CEHD launched this teacher education pipeline program in an effort to attract more underrepresented students to the field of education.
“As our schools become more diverse, we need to have more teachers in the classroom with whom those students can identify. These teachers serve as mentors and role models for students who have similar life experiences, and also provide a cultural bridge for others in the classroom. This helps support all students on their respective journeys of intellectual, social and emotional development,” said Kristine Ritz, senior assistant dean and program director of the TOT program.

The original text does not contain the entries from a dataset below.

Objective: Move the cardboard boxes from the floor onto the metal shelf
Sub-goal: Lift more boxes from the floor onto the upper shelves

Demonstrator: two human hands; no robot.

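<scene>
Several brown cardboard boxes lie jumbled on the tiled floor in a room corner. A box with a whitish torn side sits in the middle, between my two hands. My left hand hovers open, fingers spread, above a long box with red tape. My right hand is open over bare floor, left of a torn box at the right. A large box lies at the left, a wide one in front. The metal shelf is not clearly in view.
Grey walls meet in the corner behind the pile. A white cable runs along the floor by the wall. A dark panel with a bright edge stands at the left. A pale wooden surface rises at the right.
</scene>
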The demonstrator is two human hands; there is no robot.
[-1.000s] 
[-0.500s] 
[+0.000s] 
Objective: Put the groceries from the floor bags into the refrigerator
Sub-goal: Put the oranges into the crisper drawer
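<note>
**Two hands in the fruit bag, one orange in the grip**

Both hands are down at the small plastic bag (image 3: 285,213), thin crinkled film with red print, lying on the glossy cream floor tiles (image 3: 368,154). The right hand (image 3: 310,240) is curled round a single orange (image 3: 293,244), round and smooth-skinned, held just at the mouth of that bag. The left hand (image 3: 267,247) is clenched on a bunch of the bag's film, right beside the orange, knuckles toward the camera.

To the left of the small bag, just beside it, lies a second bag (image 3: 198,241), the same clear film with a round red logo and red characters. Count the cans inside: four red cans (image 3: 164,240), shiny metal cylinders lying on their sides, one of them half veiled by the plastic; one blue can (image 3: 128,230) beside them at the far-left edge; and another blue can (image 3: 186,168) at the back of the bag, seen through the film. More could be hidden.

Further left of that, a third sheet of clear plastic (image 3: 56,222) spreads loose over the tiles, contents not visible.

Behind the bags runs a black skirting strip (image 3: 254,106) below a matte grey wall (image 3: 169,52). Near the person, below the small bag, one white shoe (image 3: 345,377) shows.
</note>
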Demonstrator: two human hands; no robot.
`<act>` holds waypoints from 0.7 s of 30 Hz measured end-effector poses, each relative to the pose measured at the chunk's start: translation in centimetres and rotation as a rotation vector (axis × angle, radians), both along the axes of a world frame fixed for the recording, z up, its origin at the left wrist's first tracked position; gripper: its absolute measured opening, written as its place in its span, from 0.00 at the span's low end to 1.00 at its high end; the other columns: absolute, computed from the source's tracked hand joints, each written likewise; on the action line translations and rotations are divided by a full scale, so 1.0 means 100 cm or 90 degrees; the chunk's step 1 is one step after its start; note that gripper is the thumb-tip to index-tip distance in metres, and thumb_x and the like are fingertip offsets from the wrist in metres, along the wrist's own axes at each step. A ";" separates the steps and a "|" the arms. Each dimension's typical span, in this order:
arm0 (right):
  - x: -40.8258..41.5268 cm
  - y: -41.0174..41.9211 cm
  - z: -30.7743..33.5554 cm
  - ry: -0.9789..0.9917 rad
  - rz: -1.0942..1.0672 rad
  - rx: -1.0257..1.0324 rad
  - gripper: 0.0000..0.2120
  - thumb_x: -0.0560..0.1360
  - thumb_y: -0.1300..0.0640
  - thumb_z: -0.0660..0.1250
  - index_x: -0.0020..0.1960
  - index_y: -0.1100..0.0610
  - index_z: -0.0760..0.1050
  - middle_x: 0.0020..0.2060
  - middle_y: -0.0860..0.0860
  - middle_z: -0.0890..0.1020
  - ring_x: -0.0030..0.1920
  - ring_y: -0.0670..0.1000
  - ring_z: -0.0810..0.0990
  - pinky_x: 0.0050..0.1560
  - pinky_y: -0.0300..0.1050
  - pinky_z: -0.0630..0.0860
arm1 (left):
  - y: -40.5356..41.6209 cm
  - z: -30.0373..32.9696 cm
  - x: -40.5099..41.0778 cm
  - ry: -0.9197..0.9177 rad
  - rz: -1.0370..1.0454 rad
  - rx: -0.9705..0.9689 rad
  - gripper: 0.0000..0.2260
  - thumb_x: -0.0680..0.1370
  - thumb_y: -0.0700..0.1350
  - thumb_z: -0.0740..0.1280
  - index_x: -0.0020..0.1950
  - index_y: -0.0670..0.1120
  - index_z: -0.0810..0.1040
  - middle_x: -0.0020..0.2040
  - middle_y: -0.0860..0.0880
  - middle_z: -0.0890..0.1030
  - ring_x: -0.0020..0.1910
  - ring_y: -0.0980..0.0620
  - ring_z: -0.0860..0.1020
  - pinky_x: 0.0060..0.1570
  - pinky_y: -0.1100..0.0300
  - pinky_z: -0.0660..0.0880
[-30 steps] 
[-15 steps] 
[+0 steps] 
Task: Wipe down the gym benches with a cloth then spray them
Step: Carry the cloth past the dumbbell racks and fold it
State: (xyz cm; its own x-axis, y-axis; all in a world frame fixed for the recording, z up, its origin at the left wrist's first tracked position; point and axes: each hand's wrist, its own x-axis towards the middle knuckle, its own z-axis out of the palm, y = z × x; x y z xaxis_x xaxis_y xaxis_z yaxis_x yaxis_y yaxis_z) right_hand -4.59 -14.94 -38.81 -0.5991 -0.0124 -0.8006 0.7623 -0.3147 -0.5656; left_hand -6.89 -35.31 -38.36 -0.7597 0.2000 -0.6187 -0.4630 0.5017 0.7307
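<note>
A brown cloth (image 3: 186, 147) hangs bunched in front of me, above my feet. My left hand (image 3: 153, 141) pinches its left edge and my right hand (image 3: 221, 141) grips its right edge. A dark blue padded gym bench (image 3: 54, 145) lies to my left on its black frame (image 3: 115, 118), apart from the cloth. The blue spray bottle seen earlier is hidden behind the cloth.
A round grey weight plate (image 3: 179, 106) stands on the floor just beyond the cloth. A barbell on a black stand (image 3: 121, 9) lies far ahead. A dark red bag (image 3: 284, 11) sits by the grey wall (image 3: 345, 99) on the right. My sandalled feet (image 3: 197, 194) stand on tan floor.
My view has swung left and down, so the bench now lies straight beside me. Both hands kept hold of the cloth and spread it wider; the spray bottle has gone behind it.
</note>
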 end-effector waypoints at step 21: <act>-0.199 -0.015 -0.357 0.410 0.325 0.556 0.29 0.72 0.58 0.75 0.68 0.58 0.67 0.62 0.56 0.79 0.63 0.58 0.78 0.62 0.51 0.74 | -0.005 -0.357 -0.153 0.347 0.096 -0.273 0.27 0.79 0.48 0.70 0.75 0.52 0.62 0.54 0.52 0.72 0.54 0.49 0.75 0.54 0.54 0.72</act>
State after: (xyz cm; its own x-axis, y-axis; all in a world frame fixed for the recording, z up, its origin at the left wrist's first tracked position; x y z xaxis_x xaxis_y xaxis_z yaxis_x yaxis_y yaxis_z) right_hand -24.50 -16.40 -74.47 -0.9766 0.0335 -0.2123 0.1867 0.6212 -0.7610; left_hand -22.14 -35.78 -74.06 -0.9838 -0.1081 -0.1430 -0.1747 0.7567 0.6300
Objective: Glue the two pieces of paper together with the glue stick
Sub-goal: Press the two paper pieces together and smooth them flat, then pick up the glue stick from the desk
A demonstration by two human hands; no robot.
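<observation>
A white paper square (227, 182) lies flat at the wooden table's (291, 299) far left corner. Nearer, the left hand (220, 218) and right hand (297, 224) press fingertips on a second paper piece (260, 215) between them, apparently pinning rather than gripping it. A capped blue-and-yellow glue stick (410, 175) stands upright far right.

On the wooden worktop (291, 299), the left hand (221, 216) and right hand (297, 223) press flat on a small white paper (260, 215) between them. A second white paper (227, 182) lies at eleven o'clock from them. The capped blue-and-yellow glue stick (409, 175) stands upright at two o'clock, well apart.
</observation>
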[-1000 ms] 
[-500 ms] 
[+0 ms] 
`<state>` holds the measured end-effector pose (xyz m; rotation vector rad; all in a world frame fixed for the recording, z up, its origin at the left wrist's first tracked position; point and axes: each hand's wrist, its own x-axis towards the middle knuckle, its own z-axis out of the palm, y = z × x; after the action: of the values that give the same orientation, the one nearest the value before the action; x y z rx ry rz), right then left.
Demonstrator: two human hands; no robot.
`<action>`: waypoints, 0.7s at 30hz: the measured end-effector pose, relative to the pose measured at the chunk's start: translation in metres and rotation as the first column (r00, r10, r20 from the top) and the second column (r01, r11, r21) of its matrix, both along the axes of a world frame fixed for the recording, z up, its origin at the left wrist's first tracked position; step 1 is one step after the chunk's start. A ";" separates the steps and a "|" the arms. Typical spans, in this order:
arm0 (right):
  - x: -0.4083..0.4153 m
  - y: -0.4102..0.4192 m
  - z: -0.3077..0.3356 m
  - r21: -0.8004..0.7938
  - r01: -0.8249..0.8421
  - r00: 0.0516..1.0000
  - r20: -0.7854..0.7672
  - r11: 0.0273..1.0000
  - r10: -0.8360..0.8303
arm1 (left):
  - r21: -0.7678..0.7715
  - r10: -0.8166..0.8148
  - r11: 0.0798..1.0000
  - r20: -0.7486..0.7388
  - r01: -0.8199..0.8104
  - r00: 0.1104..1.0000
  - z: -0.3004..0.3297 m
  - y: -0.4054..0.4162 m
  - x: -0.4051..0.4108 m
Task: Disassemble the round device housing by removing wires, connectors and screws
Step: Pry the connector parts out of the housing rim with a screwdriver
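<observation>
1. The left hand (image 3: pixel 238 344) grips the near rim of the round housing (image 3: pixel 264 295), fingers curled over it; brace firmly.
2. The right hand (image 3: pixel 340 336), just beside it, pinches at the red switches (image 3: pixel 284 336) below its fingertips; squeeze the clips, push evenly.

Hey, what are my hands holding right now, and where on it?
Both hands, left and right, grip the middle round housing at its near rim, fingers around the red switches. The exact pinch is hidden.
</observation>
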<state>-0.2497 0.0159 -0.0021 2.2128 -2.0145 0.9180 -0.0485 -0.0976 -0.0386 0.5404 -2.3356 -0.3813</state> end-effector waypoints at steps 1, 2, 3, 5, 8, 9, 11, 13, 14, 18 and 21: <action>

TOT recruits rising juniors and seniors who have expressed an interest in teaching, to participate in a one- to two-year program that introduces them to the field of education and provides them with the skills necessary to succeed in college.
Once accepted into this program, students:
- attend a summer institute on the Newark campus where they are introduced to the university’s early childhood education, elementary teacher education and secondary education programs.
- are guided through the College Application and Financial Aid/Scholarship processes
- receive mentoring to build critical academic and study skills
- and can qualify for tuition support for up to nine credits for UD courses.
All these services are provided to students free of charge, as part of the UNIDEL grant.
Teachers of Tomorrow recruitment process
In the fall, Teachers of Tomorrow hosts a fall visitation day for Delaware high school students interested in pursuing a career in teaching. While on campus, students observe an education class in progress, attend an admissions presentation, tour campus and receive information on the Teachers of Tomorrow program.
In January, the online application process opens, followed by personal interviews conducted by Teachers of Tomorrow staff across the state. Upon notification of admission, students and their families are invited to information sessions in Newark and Milford, Delaware (or online) to learn more.
The first year, 10 students attended the summer institute, and in 2019, 23 students were selected. For two weeks in June, these students live on campus and:
- Participate in academic sessions designed to strengthen their math and English skills
- Engage in leadership development activities
- Attend seminars to increase the students’ understanding of such topics as how to study effectively, how to balance college academic demands, and what it means to be a teacher and to have a career in education.
These sessions are led by CEHD academic advisors including Imani Powell, academic advisor in the Office of Student Support Services; William Lewis, assistant professor of Education; Tony Mixell, 2019 graduate of the Ph.D. in Education program, and Deandra Taylor, Ed.D doctoral student.
In addition to the academic components, students tour UD’s Children’s Campus—which includes three learning centers for children ages 6 months to 12 years—meet with admission officers to discuss the admissions process, engage in leadership and values clarification building activities and have fun.
Participants are invited to additional support sessions throughout their senior year to assist them with completing college applications and FAFSA forms, and continue to prepare them for the rigors of college life.
Support leads to success
Of the six high school seniors who began Teachers of Tomorrow in 2018, four have enrolled in a teacher education program at UD, where they will continue to receive support, mentoring and academic advisement through the program.
In 2019, 23 students were selected to attend the 2019 Teachers of Tomorrow summer institute, including 16 women and 7 men, 14 students who identify as African American, Asian American or Latin American, 11 rising juniors and 12 rising seniors from all three counties in Delaware.
“Participants in the program have shared that this is a very positive experience for them,” said Powell, TOT program manager. “We are confident that it will lead to positive outcomes for both the students who enroll in our teacher education programs and the children in their classrooms.”